Приблудная Нюкжа - страница 8
В результате предпринятых экспериментов (а в них, кроме жажды наживы, была и понятная писательская любознательность) Егор Сергеевич убедился в следующем. Выложенные на чудодейственный поднос листы его опубликованных произведений, даже весьма удачных, в типографском, машинописном и рукописном виде, равно как и эти листы, подсунутые среди текстов «Вечеринки», оплате не подлежали. Это было зряшной тратой полива. Такие листы лишь желтели, слегка меняя формат, а при высушивании рассыпались в прах.
Сколько-то времени Егор Сергеевич, не занимая основной производственной площадки, проэкспериментировал с этими подметными листами в ведре, куда скопидомно сливал остатки волшебной жидкости, пока окончательно и бесповоротно не убедился — бесполезно.
В пользу того, что, помимо жажды наживы, писателем двигала и любознательность, говорит тот факт, что Спасов, взяв направление у участкового терапевта, даже сдал Нюкжину мочу на анализ, разумеется, под своей фамилией. И что же? Полученный им на другой день стандартный бланк не обнаружил никаких различий с имевшимся у него собственным анализом ни по каким параметрам, включая белок, эпителий и непонятную относительную плотность. Верь после этого поликлиникам…
Исследовательский зуд толкнул в эти дни Спасова на поступок малопочтенный, если не сказать — кощунственный. Из прекрасных дореволюционных изданий Гоголя и Достоевского, не проданных им даже в пик безденежья, Егор Сергеевич варварски изъял листы автографов прозы классиков и выложил этими листами Нюкжино отхожее место, под вечернее ее приседание.
…Собака сошла с подноса, Спасов глянул и вздохнул удовлетворенно и покаянно. Поднос был полон денег, на производство которых ушла вся выпущенная Нюкжей жидкость, причем масса денежной бумаги явно превышала массу выдранных автографов. Запредельная Справедливость не могла не оценить гениальных авторов, и она оценила их так, что Спасову не хватило ни прищепок, ни длины сушильной веревки (той, над батареей). И это были не современные инфляционные тысячи, а честные деньги тех самых времен. Спасов с любопытством разглядывал кремовые двухсотрублевки (большинство купюр) и белые сотенные, пленившие его внешним видом: черные рельефные двуглавые орлы по углам купюры, а посередине, в разомкнутом овале, — цифра «100» и надпись: «Сто рублей» — белые буквы на черной ленте. И гарантийное обязательство на каждой банкноте (и на единственной пятидесятирублевке, «красненькой») звучало солидно и торжественно: «Объявителю сей государственной ассигнации платит ассигнационный банк столько-то (200, 100, 50) рублей ходячею монетою».
Сии бы ассигнации да при жизни этим вечно безденежным гениям, особенно Федору Михайловичу, азартному и несчастливому игроку…
Егор Сергеевич тут же решил подарить часть купюр музею Достоевского, а остальные отдать приятелю, тому самому Николаю из Дибунов, у которого коварная Светка при разводе умудрилась оттяпать даже любимую нумизматическую коллекцию.
С этого памятного вечера Егор Спасов прекратил всяческие эксперименты, а идею сверхобогащения отринул. Хватит ему и гарантированного богатства за стошестидесятистраничную повесть.

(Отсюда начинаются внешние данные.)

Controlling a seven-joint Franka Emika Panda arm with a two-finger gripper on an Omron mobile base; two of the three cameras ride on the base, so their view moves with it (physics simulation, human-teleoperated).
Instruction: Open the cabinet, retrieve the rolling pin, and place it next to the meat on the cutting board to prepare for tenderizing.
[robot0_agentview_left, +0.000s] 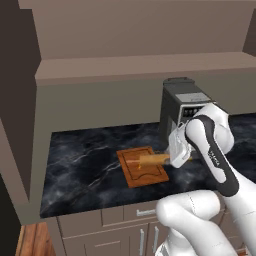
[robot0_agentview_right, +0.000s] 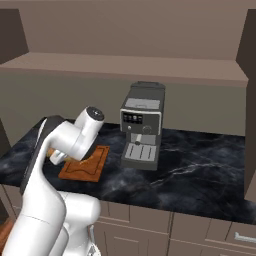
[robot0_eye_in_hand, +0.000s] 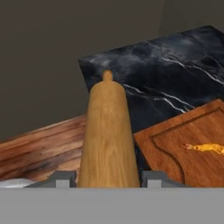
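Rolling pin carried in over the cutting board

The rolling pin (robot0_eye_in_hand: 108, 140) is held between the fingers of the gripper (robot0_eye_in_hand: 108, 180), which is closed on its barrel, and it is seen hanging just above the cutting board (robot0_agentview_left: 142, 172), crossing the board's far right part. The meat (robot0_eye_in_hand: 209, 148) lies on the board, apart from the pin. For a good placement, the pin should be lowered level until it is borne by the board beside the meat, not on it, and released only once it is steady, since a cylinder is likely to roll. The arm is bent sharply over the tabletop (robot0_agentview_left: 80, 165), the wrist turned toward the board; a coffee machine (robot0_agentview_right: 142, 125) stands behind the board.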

Да и некогда ему стало отвлекаться и тратить эмоции на что-то постороннее, так захватило его собственное сочинительство.
Я уже говорил, что с появлением в квартире Нюкжи Спасову стало лучше работаться, уютнее, что ли, веселей. А в февральско-мартовское снежно-слякотное ненастье он почувствовал такой прилив творческих сил, какого не испытывал даже в молодости, в медвежьих углах тогдашних командировок. И как тогда, на полигонах, вдохновение его изливалось в стихи. Десятка два стихотворений было написано им в феврале, и он понимал, что это лучшая его лирика. Никогда прежде не прибегая к сонетной форме, он в две ночи написал венок сонетов, назвав его «Сны Земли». И трудно было сказать, о чем этот обвал метафор, чувств и ассоциаций. А после венка вновь пошла лирика.
Меж тем время шло. Из повести неотоваренной оставалась лишь последняя глава, за гонорарное качество которой Спасов не испытывал ни тени беспокойства. Это были лучшие страницы повести, что отмечалось и во внутренней редакционной журнальной рецензии. Тут описывалась варварская охота на лося и разгульная пьянка потом, тут окончательно выяснялись отношения, тут автор оставлял своего прозревшего героя перед крутым поворотом судьбы.